WORK INSTRUCTION
The required output is the lines below from the line containing "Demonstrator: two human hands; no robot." to the line containing "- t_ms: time", inclusive, retyped exactly. No other lines belong in it.
THE INPUT Start Marker
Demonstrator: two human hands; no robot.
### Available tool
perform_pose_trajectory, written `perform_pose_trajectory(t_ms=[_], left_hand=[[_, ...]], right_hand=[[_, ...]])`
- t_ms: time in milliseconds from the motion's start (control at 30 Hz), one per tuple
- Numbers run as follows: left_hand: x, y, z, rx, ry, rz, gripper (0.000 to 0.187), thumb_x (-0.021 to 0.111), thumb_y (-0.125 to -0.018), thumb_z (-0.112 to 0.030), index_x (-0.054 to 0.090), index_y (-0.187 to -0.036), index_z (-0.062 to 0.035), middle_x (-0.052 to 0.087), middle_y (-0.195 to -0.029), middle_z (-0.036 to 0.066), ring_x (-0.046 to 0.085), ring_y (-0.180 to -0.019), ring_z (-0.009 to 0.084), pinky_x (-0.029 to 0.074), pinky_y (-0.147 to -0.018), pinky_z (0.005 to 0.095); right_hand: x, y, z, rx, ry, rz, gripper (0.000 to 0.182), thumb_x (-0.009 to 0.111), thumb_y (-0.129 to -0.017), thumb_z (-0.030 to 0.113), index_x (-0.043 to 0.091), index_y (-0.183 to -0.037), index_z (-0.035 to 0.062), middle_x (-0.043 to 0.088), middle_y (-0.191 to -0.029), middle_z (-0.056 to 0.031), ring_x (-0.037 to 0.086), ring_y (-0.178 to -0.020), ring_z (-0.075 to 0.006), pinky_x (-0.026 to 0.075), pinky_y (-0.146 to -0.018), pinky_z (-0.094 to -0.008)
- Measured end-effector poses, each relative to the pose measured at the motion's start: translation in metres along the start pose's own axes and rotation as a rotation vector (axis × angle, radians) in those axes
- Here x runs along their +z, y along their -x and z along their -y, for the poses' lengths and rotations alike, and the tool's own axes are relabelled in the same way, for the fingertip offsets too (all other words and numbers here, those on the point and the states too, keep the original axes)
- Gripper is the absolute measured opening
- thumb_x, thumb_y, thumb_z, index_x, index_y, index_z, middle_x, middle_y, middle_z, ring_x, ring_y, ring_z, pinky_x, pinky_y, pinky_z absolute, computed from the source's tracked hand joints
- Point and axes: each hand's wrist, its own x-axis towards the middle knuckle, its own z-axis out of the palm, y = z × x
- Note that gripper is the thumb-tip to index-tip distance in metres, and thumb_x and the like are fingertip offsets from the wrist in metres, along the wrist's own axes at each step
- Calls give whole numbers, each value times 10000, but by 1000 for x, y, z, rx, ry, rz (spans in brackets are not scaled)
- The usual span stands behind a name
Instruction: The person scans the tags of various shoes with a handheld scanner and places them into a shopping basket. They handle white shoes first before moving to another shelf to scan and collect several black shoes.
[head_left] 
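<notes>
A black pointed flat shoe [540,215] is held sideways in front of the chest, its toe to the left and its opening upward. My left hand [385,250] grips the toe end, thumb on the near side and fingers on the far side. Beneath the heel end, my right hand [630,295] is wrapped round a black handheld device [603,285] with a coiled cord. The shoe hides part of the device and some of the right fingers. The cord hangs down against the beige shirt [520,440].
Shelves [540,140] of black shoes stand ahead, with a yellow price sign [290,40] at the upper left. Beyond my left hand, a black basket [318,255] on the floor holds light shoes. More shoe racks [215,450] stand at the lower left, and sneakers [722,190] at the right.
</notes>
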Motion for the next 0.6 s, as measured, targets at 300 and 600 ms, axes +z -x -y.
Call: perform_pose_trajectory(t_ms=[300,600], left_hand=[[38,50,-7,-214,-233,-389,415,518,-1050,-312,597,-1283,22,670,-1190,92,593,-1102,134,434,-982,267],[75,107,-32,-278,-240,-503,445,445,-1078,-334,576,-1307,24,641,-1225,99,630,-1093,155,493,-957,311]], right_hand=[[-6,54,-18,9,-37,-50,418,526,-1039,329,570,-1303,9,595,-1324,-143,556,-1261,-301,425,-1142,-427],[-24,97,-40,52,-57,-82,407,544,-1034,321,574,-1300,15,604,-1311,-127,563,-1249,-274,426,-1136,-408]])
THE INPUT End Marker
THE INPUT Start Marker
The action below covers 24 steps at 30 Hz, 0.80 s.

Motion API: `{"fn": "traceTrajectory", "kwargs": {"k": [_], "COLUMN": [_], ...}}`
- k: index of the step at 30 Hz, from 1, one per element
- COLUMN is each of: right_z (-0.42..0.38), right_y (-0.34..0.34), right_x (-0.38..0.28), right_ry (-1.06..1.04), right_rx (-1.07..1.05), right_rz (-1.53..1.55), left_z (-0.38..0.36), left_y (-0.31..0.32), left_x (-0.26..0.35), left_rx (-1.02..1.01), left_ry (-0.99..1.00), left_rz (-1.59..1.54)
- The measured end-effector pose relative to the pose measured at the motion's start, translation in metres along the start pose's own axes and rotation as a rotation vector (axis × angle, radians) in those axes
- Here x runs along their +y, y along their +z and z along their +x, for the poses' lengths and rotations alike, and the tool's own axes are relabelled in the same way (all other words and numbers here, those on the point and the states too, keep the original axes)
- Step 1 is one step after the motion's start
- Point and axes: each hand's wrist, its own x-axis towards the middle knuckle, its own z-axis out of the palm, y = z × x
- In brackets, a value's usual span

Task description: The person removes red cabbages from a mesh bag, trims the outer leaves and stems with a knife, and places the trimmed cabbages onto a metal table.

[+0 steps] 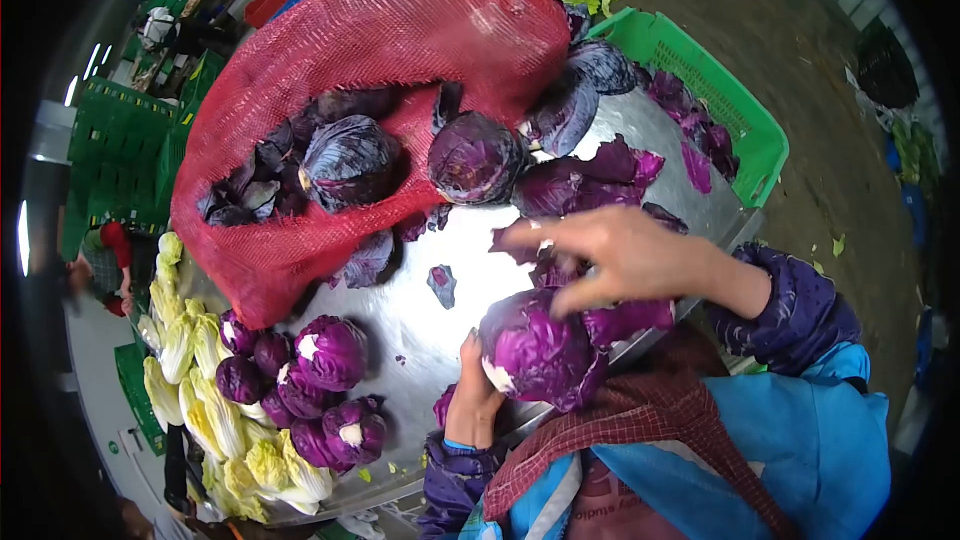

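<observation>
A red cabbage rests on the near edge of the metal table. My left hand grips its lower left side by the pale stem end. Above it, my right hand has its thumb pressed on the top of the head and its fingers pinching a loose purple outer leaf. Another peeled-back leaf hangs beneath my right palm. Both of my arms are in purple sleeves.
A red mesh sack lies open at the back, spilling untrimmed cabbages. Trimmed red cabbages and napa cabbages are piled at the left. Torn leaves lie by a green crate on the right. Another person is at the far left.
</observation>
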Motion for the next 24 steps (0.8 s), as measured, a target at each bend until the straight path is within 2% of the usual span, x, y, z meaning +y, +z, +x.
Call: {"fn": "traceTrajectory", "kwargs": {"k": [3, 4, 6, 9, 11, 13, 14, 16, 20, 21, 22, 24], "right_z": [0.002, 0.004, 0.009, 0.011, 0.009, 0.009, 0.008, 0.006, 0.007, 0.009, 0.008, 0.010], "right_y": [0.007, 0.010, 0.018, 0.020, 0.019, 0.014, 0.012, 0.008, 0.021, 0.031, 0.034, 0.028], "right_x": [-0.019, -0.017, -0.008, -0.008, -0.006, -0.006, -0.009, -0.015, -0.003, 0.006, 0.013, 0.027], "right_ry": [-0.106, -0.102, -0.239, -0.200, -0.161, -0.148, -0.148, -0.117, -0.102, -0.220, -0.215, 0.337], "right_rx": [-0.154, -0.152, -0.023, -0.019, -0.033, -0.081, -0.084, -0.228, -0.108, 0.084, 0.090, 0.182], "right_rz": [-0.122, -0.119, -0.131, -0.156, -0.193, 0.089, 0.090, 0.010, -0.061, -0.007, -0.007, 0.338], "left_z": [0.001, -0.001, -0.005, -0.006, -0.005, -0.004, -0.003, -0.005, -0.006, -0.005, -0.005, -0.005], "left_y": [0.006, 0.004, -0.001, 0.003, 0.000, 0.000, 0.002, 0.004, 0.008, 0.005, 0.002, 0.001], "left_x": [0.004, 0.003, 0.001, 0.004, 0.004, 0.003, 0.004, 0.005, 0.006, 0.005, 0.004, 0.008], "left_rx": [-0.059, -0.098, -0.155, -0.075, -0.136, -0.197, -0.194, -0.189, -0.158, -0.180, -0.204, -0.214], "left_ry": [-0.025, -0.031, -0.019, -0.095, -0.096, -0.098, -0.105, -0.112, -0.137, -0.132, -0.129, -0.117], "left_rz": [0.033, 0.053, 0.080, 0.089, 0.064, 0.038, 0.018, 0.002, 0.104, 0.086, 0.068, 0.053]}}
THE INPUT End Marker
ANSWER TO THIS EXERCISE
Demonstrator: two human hands; no robot.
### Available tool
perform_pose_trajectory, written `perform_pose_trajectory(t_ms=[_], left_hand=[[_, ...]], right_hand=[[_, ...]])`
- t_ms: time in milliseconds from the motion's start (control at 30 Hz), one per tuple

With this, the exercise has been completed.